Left to Right: Chalayan, Christian Dior, Sportmax
Embellishment was a key trend this season, with many designers incorporating jewels and trinkets or structural additions to their designs. Diamonds of another form also found their way onto many designs: in lesser-used diamond lattice print formations. The repetition was used to bold effect in many collections, with Oscar De La Renta and Jil Sander creating sensible yet striking graphics for their pieces. Jonathan Saunders and Vivetta’s diamonds were more stylised through colour, adding to the seventies feel of many of the collections.
Left to Right: Jil Sander, Tod’s, Oscar De La Renta
Amongst the graphic geometry, several more organic designs stood out. The watery, almost photographic prints used in Carolina Herrera’s collection were beautifully applied to sheer fabrics, giving a wholly fluid feel to the garments on the catwalk. Giorgio Armani’s blue hues and Christopher Kane’s scribbled and sheer waves were equally as delicate. Elsewhere, Kenzo opted for almost psychedelic shapes in their prints, where Missoni’s signature stripes seemed to have been under the influence of moire interference.
Left to Right: Missoni, Carolina Herrera, Giorgio Armani
Several designers incorporated bandage like construction into their collections. Emillo Pucci’s girl was almost mummified in tight claret strips and Proenza Schouler’s pieces offered the same slitted structure. Diane von Furstenberg created a similar effect through her knits where Christopher Kane’s top showed a bold contrast of electric blue and black that felt decidedly punk, like many of the collections for AW15.
From Left to Right: Christopher Kane, Proenza Schouler, Emillio Pucci
Floral dresses dominated the catwalk this season. The rose held particular prominence, with Sarah Burton citing the decaying plant as the starting point for her Alexander McQueen collection. Similarity could be found between the McQueen designs and those at Holly Fulton and Vivienne Westwood – all applying beautiful flower motifs to striking black backgrounds. Dolce and Gabanna – no strangers to floral representations – also employed the rose repeat, where Stella McCartney and Leonard opted for floppier flowers, with equally striking presence.

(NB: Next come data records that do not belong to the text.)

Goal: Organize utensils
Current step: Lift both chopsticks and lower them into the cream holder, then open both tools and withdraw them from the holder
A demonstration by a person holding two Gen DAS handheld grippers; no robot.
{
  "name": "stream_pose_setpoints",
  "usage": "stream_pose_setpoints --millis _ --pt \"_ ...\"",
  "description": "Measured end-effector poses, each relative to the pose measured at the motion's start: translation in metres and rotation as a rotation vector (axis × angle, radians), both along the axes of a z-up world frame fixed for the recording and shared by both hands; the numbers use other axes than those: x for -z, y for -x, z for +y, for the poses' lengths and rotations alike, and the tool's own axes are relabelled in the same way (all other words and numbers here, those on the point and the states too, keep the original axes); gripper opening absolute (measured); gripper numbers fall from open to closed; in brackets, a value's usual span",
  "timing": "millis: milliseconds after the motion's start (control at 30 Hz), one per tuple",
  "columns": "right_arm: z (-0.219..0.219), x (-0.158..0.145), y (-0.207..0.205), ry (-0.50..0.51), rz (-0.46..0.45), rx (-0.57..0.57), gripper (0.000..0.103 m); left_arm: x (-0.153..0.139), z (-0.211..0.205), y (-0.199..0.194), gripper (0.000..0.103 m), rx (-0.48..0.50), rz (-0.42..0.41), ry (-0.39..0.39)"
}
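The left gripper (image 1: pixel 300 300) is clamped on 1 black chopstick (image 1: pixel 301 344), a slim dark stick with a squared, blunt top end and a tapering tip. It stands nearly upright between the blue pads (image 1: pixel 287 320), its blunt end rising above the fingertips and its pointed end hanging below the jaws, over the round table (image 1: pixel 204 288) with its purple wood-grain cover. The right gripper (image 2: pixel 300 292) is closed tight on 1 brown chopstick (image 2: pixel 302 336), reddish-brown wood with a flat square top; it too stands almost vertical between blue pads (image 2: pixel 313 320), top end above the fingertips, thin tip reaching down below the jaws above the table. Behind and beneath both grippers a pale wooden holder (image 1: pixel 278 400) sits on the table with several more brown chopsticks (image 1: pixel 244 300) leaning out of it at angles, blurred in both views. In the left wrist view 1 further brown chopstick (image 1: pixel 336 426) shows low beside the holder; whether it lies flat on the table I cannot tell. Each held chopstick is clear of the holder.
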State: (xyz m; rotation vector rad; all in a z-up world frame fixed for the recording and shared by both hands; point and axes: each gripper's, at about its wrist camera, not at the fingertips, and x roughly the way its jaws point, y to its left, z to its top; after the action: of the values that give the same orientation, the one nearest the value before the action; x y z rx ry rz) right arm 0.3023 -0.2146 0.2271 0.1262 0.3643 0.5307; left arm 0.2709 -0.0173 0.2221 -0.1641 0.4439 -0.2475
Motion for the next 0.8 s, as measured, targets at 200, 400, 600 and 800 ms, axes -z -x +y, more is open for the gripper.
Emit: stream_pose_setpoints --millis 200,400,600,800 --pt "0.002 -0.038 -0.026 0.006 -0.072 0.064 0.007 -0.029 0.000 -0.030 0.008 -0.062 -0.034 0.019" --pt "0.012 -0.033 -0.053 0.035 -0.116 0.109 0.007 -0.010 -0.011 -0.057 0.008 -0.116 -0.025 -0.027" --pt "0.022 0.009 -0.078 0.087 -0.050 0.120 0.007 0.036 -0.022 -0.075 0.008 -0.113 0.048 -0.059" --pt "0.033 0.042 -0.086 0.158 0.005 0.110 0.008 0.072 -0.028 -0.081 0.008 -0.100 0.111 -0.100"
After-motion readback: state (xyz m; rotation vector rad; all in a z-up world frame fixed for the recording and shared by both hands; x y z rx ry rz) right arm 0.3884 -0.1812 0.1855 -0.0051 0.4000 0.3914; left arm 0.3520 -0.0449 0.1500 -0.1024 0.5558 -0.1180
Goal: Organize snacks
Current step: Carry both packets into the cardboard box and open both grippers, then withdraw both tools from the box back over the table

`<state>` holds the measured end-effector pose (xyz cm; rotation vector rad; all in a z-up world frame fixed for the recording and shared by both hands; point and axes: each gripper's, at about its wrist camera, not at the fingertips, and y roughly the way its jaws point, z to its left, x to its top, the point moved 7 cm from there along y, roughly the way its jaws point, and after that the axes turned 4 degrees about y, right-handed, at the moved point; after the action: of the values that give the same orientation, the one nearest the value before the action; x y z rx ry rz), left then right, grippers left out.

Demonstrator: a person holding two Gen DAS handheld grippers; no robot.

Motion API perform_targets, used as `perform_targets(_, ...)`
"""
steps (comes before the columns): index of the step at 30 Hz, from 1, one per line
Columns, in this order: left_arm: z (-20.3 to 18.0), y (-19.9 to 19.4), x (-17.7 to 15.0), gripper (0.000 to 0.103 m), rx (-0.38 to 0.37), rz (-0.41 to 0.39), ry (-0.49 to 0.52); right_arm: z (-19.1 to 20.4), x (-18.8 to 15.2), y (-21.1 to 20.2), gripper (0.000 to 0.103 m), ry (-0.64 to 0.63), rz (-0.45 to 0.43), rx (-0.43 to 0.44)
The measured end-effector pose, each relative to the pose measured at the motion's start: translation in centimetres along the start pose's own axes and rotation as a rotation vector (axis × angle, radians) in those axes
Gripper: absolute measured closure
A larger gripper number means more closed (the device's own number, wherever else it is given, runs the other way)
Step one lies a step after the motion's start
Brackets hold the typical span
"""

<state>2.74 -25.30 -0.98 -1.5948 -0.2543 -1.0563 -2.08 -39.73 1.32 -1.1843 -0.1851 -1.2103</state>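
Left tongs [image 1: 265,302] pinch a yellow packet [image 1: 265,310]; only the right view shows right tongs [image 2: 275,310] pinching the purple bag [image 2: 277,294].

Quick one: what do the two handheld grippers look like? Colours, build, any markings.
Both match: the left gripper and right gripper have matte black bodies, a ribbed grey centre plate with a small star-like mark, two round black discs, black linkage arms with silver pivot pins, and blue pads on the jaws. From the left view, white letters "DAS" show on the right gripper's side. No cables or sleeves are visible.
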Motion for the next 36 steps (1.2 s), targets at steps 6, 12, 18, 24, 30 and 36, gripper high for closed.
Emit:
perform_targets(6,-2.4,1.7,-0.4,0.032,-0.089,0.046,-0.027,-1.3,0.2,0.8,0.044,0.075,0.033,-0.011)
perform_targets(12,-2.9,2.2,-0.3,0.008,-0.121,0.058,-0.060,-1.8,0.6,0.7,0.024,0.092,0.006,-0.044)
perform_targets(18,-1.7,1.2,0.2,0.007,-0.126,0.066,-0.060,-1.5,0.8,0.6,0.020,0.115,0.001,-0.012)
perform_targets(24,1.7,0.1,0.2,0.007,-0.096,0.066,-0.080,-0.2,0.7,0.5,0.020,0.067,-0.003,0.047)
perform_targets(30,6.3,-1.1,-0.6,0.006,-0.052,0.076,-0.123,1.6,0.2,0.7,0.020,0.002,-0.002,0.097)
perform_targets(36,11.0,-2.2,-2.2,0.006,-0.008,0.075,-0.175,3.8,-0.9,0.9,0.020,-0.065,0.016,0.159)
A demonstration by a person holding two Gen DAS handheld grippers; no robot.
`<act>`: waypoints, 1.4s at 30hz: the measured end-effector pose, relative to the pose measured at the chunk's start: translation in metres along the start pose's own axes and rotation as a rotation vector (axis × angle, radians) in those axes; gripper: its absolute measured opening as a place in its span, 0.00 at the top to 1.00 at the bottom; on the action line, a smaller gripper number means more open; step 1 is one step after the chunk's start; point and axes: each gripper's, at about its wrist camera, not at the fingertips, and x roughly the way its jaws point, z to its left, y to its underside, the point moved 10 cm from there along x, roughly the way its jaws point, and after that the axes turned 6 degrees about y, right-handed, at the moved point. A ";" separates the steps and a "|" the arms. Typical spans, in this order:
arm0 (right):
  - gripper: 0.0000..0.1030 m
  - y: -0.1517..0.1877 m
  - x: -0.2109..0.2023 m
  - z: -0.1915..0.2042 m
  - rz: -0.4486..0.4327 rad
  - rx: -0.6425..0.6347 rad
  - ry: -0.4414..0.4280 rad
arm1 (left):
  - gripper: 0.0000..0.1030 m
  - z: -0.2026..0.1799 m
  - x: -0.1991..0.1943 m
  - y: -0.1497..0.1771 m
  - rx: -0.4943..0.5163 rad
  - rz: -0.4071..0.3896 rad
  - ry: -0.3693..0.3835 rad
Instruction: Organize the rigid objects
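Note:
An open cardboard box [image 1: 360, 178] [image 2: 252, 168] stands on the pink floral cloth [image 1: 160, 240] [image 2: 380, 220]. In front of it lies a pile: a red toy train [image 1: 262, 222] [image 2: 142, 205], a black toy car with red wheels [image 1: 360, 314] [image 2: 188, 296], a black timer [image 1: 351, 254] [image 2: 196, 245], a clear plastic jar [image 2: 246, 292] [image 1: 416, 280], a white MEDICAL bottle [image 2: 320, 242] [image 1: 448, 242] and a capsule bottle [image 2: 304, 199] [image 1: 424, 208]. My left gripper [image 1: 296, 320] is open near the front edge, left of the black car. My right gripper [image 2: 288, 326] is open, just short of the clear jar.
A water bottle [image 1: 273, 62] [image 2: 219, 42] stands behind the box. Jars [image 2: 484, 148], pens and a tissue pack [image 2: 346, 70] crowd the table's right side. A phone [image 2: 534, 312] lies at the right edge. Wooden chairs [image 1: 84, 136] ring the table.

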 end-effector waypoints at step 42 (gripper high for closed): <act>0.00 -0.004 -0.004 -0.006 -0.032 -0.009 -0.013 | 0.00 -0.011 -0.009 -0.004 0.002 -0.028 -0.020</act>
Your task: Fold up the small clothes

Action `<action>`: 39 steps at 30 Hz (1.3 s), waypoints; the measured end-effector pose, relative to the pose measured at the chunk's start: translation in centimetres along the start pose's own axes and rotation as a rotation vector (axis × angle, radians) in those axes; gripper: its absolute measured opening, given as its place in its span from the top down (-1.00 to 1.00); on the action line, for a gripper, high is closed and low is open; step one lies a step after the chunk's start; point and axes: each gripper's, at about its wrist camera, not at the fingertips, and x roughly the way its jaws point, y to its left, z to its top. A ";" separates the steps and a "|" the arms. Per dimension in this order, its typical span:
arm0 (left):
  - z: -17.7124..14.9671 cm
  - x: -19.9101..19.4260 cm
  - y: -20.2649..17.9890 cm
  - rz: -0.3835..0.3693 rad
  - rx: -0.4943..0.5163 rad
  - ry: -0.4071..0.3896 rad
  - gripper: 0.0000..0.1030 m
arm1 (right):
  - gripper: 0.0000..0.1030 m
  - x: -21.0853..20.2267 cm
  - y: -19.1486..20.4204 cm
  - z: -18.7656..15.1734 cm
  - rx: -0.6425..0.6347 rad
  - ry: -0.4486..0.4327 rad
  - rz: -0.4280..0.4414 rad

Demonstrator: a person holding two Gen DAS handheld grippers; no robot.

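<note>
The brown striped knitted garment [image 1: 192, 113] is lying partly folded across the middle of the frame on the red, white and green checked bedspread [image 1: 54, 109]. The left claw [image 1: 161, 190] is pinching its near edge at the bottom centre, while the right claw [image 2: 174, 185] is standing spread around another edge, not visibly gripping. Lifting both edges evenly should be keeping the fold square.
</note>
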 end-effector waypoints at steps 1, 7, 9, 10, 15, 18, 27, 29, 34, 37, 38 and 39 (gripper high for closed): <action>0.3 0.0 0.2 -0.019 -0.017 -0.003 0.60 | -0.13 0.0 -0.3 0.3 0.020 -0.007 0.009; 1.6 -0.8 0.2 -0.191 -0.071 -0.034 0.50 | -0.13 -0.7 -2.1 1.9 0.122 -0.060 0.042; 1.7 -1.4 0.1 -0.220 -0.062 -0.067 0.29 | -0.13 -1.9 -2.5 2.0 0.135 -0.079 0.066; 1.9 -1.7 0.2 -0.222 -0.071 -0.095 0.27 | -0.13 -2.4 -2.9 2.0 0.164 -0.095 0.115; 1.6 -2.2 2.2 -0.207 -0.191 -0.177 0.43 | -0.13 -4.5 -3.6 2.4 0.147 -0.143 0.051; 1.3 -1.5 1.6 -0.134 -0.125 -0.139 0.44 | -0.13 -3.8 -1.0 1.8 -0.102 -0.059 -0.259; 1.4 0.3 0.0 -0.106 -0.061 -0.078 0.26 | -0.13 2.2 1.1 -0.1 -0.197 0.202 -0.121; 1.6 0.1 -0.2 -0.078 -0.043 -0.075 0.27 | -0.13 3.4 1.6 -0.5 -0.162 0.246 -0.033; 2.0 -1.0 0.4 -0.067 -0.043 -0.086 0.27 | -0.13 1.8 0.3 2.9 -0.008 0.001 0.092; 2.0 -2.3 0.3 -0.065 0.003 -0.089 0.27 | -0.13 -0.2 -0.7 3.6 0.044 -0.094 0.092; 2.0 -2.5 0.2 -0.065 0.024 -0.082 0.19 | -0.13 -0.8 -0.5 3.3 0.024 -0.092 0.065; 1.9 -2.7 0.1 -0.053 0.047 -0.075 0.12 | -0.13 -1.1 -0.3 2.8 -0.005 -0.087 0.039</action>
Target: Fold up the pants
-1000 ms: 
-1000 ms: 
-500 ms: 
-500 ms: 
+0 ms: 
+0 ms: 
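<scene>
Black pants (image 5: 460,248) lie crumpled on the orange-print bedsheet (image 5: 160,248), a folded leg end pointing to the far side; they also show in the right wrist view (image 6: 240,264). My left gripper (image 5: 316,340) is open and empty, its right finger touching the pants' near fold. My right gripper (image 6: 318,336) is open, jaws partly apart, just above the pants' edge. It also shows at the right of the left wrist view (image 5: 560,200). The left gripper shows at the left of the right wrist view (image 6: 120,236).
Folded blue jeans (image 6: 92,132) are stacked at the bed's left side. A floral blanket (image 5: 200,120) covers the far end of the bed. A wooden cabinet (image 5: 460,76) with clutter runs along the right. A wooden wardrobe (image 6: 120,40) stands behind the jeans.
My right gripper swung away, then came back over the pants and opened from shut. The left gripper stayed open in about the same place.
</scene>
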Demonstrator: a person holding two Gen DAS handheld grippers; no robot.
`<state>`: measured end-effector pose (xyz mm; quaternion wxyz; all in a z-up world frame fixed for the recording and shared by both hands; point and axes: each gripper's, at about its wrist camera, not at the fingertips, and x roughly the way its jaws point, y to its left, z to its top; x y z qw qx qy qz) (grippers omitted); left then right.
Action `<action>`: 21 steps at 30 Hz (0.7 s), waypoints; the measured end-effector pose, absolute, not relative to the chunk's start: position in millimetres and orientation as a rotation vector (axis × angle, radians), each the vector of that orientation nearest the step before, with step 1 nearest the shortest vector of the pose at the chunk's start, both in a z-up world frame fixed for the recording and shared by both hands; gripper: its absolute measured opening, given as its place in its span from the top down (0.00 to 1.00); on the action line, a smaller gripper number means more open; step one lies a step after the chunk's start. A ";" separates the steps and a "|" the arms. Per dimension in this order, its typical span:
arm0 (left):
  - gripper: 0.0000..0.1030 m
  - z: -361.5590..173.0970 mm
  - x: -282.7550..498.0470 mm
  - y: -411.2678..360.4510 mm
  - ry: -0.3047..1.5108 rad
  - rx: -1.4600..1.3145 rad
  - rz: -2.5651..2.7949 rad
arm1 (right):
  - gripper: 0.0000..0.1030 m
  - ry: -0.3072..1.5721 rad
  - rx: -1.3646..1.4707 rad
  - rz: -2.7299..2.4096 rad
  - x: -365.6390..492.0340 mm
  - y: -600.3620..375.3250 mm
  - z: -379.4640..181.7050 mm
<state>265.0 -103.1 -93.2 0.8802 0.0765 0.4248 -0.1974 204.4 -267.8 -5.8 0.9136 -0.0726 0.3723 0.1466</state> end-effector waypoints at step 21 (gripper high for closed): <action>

Left to Right: Holly Fulton, Alexander McQueen, Vivienne Westwood
Sixties Op-Art was reborn on the catwalk in the form of dazzling monochrome prints. Valentino’s mixture of triangles, stripes and squares was quite disarming when applied to their feminine shapes. Roland Mouret created designs that were reminiscent of a desaturated Mexican serape and Emillo Pucci, Protagonist and Jonathan Simkhai employed layers of shapes in reversed and blocked out black and white for the full illusionary effect.
Left to Right: Emillio Pucci, Valentino, Protagonist
Following on from the SS15 collage trend, this season saw cut-outs that were more reflective of abstract landscapes and natural forms. Roksanda interpreted her contours in the furry trend as well as knits , where Christian Dior and Jaquemus pieced together fabrics; much like Dora Abodi and Iceberg, who chose to collage rich rainbow hues together.
Left to Right: Roksanda, Christian Dior, Jaquemus
Seventies hues were dominating the palettes, matched with retro-inspired geometric patterns. Brown featured heavily, particularly in the Milanese collections: Fendi and Gucci both offered blocky muddy patterns. Sonya Rykiel and Salvatore Ferragamo’s brown repeats were more shard-like and both Chloe and Etro offered hippyish patch-worked pieces.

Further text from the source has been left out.